The templated base::Callback<> class is a generalized function object. Together with the base::Bind() function in base/bind.h, they provide a type-safe method for performing partial application of functions.

Partial application is the process of binding a subset of a function's arguments to produce another function that takes fewer arguments. This can be used to pass around a unit of delayed execution, much like lexical closures are used in other languages. For example, it is used in Chromium code to schedule tasks on different MessageLoops.

A callback with no unbound input parameters (base::Callback<void()>) is called a base::Closure. Note that this is NOT the same as what other languages refer to as a closure -- it does not retain a reference to its enclosing environment.

OnceCallback<> And RepeatingCallback<>

base::OnceCallback<> and base::RepeatingCallback<> are next gen callback classes, which are under development.

base::OnceCallback<> is created by base::BindOnce(). This is a callback variant that is a move-only type and can be run only once. This moves out bound parameters from its internal storage to the bound function by default, so it's easier to use with movable types. This should be the preferred callback type: since the lifetime of the callback is clear, it's simpler to reason about when a callback that is passed between threads is destroyed.

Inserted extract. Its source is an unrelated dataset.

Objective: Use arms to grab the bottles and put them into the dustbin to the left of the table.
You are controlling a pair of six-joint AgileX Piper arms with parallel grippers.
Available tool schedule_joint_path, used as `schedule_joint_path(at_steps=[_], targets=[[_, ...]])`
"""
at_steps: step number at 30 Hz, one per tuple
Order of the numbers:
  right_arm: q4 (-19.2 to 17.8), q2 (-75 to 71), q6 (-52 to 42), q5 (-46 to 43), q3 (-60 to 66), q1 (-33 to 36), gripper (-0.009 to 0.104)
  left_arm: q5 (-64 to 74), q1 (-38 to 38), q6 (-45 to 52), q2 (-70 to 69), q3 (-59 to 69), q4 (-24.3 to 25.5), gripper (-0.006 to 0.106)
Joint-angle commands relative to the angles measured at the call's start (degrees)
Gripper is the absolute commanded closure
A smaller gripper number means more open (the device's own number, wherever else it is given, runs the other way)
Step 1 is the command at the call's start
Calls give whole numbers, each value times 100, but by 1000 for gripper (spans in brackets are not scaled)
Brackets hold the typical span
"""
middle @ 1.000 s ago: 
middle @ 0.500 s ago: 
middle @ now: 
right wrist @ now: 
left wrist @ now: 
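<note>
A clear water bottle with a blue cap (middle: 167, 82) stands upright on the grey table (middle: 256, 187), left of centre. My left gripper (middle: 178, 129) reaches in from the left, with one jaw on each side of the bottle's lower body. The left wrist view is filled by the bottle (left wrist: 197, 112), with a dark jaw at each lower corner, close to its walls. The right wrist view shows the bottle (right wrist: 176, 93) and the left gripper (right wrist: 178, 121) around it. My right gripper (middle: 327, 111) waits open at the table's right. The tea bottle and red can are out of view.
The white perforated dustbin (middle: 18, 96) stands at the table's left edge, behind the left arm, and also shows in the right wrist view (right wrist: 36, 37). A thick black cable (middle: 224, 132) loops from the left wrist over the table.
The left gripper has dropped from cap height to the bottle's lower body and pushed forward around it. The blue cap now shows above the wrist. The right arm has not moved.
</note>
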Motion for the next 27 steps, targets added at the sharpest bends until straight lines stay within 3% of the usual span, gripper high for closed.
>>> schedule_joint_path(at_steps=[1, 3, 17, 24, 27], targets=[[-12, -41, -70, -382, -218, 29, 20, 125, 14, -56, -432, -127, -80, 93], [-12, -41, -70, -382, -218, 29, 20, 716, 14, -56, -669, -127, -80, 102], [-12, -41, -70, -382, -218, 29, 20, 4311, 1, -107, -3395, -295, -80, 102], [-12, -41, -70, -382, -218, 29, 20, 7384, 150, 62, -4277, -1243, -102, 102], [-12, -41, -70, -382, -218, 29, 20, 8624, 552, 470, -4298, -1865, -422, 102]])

base::RepeatingCallback<> is created by base::BindRepeating(). This is a callback variant that is copyable that can be run multiple times. It uses internal ref-counting to make copies cheap. However, since ownership is shared, it is harder to reason about when the callback and the bound state are destroyed, especially when the callback is passed between threads.

The legacy base::Callback<> is currently aliased to base::RepeatingCallback<>. In new code, prefer base::OnceCallback<> where possible, and use base::RepeatingCallback<> otherwise. Once the migration is complete, the type alias will be removed and base::OnceCallback<> will be renamed to base::Callback<> to emphasize that it should be preferred.

base::RepeatingCallback<> is convertible to base::OnceCallback<> by the implicit conversion.

Memory Management And Passing

Pass base::{Once,Repeating}Callback objects by value if ownership is transferred; otherwise, pass it by const-reference.

// |Foo| just refers to |cb| but doesn't store it nor consume it.
bool Foo(const base::OnceCallback<void(int)>& cb) {
  return cb.is_null();
}
 
// |Bar| takes the ownership of |cb| and stores |cb| into |g_cb|.
base::RepeatingCallback<void(int)> g_cb;
void Bar(base::RepeatingCallback<void(int)> cb) {
  g_cb = std::move(cb);
}
 
// |Baz| takes the ownership of |cb| and consumes |cb| by Run().
void Baz(base::OnceCallback<void(int)> cb) {
  std::move(cb).Run(42);
}
 
// |Qux| takes the ownership of |cb| and transfers ownership to PostTask(),
// which also takes the ownership of |cb|.
void Qux(base::RepeatingCallback<void(int)> cb) {
  PostTask(FROM_HERE, base::BindOnce(cb, 42));
  PostTask(FROM_HERE, base::BindOnce(std::move(cb), 43));
}

When you pass a base::{Once,Repeating}Callback object to a function parameter, use std::move() if you don't need to keep a reference to it, otherwise, pass the object directly. You may see a compile error when the function requires the exclusive ownership, and you didn't pass the callback by move. Note that the moved-from base::{Once,Repeating}Callback becomes null, as if its Reset() method had been called. Afterward, its is_null() method will return true and its operator bool() will return false.

Quick reference for basic stuff

Binding A Bare Function

int Return5() { return 5; }
base::OnceCallback<int()> func_cb = base::BindOnce(&Return5);
LOG(INFO) << std::move(func_cb).Run();  // Prints 5.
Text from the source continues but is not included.